Seperti yang sudah di minta semalam, Wonwoo sudah pulang ke rumah pagi-pagi sekali. Tadi pagi buta, Mingyu mengajak Wonwoo ke daerah Muara Angke untuk berburu seafood murah yang fresh untuk mereka pakai bakar-bakaran malam nanti. Setelah berkeliling, sekitar jam 8 pagi keduanya langsung menuju rumah Wonwoo karena katanya Seokmin ingin bicara.
Sekarang, walaupun baru jam 9, ada Mingyu, Seokmin, Leechan yang sudah di ruang tamu, menonton acara akhir pekan dengan sisa sarapan bubur mereka yang styrofoamnya belum di buang di meja. Wonwoo datang dari dapur mengambilkan satu teko air dingin dengan gelas plastik yang di tumpuk, di taruh di atas meja sebelum bergabung ke sebelah Mingyu.
"Nah, mau ngomong apa deh cepetan... gue belom beres-beres rumah nih.." ujar Wonwoo.
"Iya, mas. Aku juga mesti siap-siap deh.. belom mandi nih.." sahut Leechan.
Seokmin yang tadi fokus menonton acara memancing di televisi, jadi mengalihkan pandangannya, kemudian menatap kedua adiknya dengan ragu. Pria itu kemudian mengeluarkan lipatan kertas dari celana panjang batiknya, dan diberikannya ke Wonwoo. Leechan ikut merapat ke punggung Wonwoo, bermaksud ikut membawa isi surat tersebut.
Mingyu tidak kalah keponya. Namun setelah pria itu membaca kata-kata 'mutasi', dan ada perubahan pada ekspresi Wonwoo dan Leechan, Mingyu jadi menghela napas, kemudian melepaskan rangkulannya dari Wonwoo.
"Dek, aku mau ngerokok dulu ya di depan..." ujar Mingyu, beralasan.
Sejujurnya dia hanya ingin memberikan waktu kepada tiga saudara itu.
Yang sekarang, setelah Mingyu ke depan, mereka hanya bisa saling tatap, kemudian pada satu titik mereka saling mengalihkan pandangan. Wonwoo menatap pintu kamarnya sendiri yang terbuka, yang gorden warna beigenya itu tertiup angin dari jendela di dalamnya. Sementara Leechan menunduk dalam.
"E-emang...." Leechan mencoba menanggapi dengan gagap, "Emang.. mas Seokmin harus setuju sama mutasinya ya?"
Leechan mencoba untuk tidak menangis, tapi tidak bisa. Bayangan-bayangan soal hidup sendirian tiba-tiba mungkin saja hinggap di pikirannya. Dia biasa ditinggal Wonwoo, atau Seokmin. tapi tidak ditinggal keduanya. Leechan tidak siap tinggal sendirian di rumah ini. Yang walaupun terlalu sempit untuk bertiga, tapi terlalu besar untuknya sendirian.
Seokmin tersenyum tipis, kemudian mengangguk.
Wonwoo yang sebal. Dia tidak mengerti kenapa Seokmin masih saja bersikap kaku untuk setiap keadaan yang seperti ini. Tapi dia tidak bisa menyalahkan kembarannya itu. Karena Wonwoo sendiri selalu seperti itu.
"Bapak sama Ibuk udah tau, Seok?" Wonwoo mendengar Seokmin menghela napas untuk menjawab pertanyaannya.

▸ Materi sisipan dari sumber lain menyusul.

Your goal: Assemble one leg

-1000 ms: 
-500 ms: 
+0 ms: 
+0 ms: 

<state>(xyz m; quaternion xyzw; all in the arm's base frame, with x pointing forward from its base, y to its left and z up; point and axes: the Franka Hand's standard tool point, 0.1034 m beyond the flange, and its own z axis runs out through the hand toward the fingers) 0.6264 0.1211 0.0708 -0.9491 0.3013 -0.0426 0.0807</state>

"Belom, Nu. Baru mau gw kasih tau besok pagi."
Ah.. tapi Wonwoo akhirnya berasa juga. Rumah kontrakan yang pembayarannya selalu dibagi dengan Seokmin, tempat saksi bisu saat mereka bertengkar, saat Wonwoo kambuh hebat, saat Leechan lulus jadi ASN. Rumah tersebut akan kosong dalam waktu 14 hari. Hanya tersisa Leechan dan barang-barang milik kedua kakak kembarnya.
"Sampe kapan?" tanya Wonwoo, mulai dengan suara sedikit lirih.

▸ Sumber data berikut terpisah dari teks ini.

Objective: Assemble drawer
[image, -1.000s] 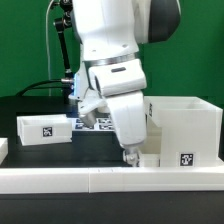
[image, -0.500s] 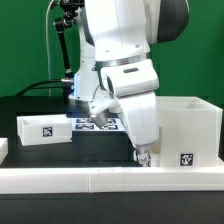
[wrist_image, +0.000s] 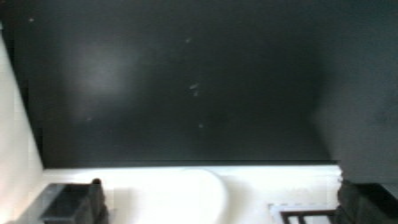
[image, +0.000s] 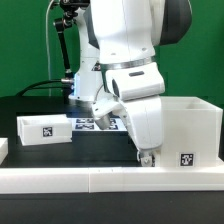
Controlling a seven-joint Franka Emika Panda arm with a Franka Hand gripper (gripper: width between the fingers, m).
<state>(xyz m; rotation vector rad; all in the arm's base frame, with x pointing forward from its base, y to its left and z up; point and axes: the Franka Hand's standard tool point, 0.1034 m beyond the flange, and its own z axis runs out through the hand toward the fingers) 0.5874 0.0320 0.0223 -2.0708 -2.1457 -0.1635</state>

Seokmin menunduk, terkekeh kecil, kemudian menggeleng.
"Ngga tau, Nu.. belom tau..." menghapus air matanya yang tidak bisa terbendung.
Leechan dan Wonwoo langsung menatap ke arah Seokmin. Tidak jelas bagaimana, namun suasana haru biru sudah menyelimuti ketiganya yang kini saling memeluk. Baik si kakak pertama, si kembar maupun si bungsu tidak pernah menangis untuk satu sama lain seperti itu. Mingyu yang di luar sampai kaget dan harus menengok ke belakang, menemukan Wonwoo yang membenamkan wajahnya pada bahu Seokmin sambil mengelus kepalanya.